=== Dataset section ===
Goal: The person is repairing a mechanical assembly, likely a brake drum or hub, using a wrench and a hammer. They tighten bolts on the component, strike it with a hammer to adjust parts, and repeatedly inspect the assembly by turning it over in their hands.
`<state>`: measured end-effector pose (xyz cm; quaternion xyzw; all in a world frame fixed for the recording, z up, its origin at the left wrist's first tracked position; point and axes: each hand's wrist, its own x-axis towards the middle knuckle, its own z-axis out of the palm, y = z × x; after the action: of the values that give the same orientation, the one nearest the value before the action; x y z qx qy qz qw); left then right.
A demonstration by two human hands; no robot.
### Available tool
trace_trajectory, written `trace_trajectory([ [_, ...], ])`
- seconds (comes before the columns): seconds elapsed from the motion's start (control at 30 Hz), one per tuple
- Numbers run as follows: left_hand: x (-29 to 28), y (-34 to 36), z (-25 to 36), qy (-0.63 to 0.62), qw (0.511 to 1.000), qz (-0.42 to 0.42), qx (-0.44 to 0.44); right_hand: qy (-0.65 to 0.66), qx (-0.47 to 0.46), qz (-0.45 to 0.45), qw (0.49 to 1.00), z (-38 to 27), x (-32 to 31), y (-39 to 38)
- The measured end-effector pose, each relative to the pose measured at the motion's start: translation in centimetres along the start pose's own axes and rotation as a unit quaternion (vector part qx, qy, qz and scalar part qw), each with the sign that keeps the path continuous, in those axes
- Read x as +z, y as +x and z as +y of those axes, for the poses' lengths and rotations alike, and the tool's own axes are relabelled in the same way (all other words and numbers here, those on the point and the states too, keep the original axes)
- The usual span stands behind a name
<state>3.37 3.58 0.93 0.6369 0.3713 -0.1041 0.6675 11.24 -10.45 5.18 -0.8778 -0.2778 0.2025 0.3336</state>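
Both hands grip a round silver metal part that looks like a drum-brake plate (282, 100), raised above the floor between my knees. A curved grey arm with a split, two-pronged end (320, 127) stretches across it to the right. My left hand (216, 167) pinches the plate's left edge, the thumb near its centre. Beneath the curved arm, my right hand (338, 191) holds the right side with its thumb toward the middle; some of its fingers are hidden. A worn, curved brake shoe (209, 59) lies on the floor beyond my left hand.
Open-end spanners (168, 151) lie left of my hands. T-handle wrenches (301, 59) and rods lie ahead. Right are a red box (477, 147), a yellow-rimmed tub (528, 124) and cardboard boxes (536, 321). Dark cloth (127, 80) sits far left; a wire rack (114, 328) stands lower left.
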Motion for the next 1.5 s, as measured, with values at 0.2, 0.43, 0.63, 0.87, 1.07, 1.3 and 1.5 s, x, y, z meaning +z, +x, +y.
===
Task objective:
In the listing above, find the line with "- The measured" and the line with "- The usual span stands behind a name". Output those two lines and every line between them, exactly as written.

Exercise output:
- The measured end-effector pose, each relative to the pose measured at the motion's start: translation in centimetres along the start pose's own axes and rotation as a unit quaternion (vector part qx, qy, qz and scalar part qw), each with the sign that keeps the path continuous, in those axes
- Read x as +z, y as +x and z as +y of those axes, for the poses' lengths and rotations alike, and the tool's own axes are relabelled in the same way (all other words and numbers here, those on the point and the states too, keep the original axes)
- The usual span stands behind a name

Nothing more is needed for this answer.